** Opening Input material block **

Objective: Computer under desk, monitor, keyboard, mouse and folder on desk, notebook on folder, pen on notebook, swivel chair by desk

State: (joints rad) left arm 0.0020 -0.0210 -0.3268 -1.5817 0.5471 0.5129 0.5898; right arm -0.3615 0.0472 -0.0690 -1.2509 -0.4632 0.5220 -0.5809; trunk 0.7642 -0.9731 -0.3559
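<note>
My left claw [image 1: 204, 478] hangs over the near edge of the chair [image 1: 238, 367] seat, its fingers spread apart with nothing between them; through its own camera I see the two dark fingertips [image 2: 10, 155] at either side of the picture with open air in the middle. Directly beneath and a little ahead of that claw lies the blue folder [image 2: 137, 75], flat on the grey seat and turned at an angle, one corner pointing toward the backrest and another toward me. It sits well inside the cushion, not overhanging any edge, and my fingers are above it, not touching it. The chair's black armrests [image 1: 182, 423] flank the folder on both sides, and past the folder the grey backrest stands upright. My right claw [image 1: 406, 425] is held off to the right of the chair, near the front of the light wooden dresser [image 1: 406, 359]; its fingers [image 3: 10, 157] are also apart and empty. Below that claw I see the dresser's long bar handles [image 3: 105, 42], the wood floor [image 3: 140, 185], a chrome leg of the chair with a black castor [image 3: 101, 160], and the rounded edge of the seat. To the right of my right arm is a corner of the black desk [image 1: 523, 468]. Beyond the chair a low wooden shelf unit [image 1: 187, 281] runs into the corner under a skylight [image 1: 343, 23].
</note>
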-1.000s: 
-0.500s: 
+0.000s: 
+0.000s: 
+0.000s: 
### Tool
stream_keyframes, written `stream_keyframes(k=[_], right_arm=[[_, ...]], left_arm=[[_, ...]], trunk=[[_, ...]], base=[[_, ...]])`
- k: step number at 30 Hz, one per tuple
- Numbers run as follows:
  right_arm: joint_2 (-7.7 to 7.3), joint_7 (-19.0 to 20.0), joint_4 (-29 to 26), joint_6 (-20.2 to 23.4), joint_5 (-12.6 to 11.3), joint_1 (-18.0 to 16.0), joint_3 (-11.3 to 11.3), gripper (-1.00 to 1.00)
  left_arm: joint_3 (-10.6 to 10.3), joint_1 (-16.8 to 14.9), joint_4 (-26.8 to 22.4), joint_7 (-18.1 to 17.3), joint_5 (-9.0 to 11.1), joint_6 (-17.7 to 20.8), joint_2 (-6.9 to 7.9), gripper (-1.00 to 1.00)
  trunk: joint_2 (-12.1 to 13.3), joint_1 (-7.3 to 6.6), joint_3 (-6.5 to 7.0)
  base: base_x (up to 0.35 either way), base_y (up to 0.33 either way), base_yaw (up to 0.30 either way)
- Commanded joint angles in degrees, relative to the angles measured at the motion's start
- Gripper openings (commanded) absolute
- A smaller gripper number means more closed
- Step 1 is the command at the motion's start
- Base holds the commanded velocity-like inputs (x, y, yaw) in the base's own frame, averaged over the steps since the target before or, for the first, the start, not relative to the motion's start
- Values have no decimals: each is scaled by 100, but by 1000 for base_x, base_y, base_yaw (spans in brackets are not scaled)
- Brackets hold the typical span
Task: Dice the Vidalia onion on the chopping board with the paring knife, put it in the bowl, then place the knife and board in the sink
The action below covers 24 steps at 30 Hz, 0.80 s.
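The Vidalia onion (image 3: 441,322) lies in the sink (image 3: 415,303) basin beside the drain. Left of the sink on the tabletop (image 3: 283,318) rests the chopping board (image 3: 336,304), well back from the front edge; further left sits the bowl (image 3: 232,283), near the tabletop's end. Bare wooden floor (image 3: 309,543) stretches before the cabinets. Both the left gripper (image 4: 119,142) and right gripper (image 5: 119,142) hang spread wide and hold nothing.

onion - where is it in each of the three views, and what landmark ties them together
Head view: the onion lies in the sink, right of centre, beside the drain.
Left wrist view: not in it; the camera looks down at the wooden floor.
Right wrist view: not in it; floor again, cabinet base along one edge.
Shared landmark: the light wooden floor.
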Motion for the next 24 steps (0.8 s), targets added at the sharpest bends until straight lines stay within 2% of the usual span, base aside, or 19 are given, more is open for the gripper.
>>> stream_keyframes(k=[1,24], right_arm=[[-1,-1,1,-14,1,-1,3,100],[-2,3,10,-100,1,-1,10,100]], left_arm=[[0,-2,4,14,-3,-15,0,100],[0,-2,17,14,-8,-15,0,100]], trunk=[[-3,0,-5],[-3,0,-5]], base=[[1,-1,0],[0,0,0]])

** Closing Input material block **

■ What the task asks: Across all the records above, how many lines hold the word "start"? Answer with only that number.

■ Response box: 3